Davis took the opportunity to criticize Cappleman's office for not assisting displaced residents from shuttered buildings in finding replacement housing.
But Cappleman claimed outright that, under his leadership, the 46th Ward has lost "zero supportive, government subsidized housing" and boasted that Uptown "has the highest number of affordable, government subsidized housing units in the city."
He also defended the SRO closures in his ward.
"The Norman, when I came in office, was 40 percent vacant because of the horrible living conditions there and it was going into bankruptcy. The Lawrence House had over 100 code violations, the area was so bad -- the bed bug infestation -- that we had to move a polling place ... The Chateau, the same thing, it was on its way to receivership," Cappleman said.
Cappleman reports of having supported an amendment to strengthen the Affordable Requirement Ordinance, designed to expand affordable housing in the city. The amendment was derailed during a Chicago City Council meeting earlier this week. According to city data, the alderman was not a co-sponsor of the amendment.
Several times throughout the forum, Cappleman highlighted the $203 million renovation project for the CTA Red Line Wilson station. The project broke ground in December and is scheduled for completion in 2017.
"The Wilson 'L' station, I'm very proud of it," he said. "We were promised $25 million over 10 years ago as a failed promise. To get over $200 million, I'm very delighted by that."
But Crawford was quick to accuse Cappleman of not being solely responsible for the Wilson station's makeover.
"The alderman does take quite a bit of credit for the Wilson Red Line stop... It's really complex track design took years [to make] and was a long time in the making. So, he's not the first elected official to claim credit for something. He did have something to do with it, but I think it's worth setting the record a little bit straight on that."
Each of the candidates was also asked whether they support raising the city's minimum wage.
Davis said she supports "$15 for '15."
"If you have to wait until 2019 for $13, you're going to need $25 or $30 because the cost of living will be that high... 2019 is too late. What we need is $15 per hour for 2015," she said.
Crawford said she's "glad it's increased to $13," but would have supported a $15 minimum wage.
"Being from the business community, I realize raising the minimum wage is controversial with small businesses, but there are things that we can do," she said. "Illinois has a small business job creation tax credit, I'd like to see something like that here in the city, so that we're providing relief for small businesses that are creating jobs."
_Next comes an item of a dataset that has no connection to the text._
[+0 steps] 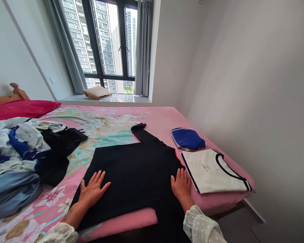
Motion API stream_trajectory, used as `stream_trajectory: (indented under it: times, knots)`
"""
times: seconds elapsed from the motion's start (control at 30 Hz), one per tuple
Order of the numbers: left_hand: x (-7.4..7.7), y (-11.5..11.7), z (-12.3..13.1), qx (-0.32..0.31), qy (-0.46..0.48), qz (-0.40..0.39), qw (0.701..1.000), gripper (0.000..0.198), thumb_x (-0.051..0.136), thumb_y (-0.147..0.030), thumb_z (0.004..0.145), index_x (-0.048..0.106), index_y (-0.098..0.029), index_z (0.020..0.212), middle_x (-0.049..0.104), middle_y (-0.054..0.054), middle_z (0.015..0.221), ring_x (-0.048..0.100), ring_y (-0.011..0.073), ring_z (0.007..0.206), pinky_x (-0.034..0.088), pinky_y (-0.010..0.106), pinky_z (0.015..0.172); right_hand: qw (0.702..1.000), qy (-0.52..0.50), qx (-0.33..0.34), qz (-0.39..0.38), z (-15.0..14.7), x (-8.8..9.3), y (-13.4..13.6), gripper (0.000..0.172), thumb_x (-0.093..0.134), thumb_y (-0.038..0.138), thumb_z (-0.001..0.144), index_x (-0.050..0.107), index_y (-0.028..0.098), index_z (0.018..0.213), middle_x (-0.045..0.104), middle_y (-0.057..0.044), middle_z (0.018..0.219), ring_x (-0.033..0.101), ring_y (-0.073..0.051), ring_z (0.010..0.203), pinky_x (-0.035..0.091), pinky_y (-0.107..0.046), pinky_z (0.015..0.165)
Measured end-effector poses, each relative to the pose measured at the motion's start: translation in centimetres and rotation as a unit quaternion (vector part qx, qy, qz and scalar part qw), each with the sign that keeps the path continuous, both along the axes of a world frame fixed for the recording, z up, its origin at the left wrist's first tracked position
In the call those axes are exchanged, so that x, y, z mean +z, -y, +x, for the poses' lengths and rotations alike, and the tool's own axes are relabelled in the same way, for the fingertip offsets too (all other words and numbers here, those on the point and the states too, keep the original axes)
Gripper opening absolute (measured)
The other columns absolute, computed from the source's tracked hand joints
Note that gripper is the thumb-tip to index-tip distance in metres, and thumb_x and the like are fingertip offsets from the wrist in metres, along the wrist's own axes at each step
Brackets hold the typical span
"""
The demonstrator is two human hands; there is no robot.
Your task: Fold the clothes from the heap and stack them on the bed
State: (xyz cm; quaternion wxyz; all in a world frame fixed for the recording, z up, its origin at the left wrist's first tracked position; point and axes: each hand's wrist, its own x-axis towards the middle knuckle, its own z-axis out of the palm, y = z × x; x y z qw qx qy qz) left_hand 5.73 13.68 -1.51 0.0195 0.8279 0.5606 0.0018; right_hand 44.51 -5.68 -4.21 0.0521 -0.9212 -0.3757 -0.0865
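Note:
A black long-sleeved top (134, 165) lies spread out on the bed, its hem to the left and its red-edged neckline to the right. One sleeve reaches away toward the window side; the other comes down toward me past the bed's edge. Flat on the top near its hem rests my left hand (92, 190), fingers spread. My right hand (181, 185) lies palm down by the neckline, fingers stretched out and thumb apart. Just right of that hand is a folded white T-shirt (205, 172) with black trim.
Beyond the white T-shirt sits a folded blue garment (187, 138). A heap of loose clothes (27, 145) covers the bed's left side, with a red pillow (22, 110) behind it. The pink flowered bedsheet (159, 116) runs to the window ledge, where a beige folded item (97, 92) lies.

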Motion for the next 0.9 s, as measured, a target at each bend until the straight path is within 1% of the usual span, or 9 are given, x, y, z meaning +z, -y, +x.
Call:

Cappleman pointed out that he voted "yes" to bump the minimum wage up to $13 by 2019.
"It's a win-win for everyone that's why I'm very proud to support it," he said.
Although Cappleman said he is in favor of raising the city's minimum wage to $15 per hour, the alderman never signed on to legislation pending in the Chicago City Council that would have done exactly that by 2018.
When it comes to the mayoral election, Davis supports Jesus "Chuy" Garcia. Neither Cappleman nor Crawford provided a specific answer, but the incumbent alderman did say that he's been "impressed" with Mayor Rahm Emanuel.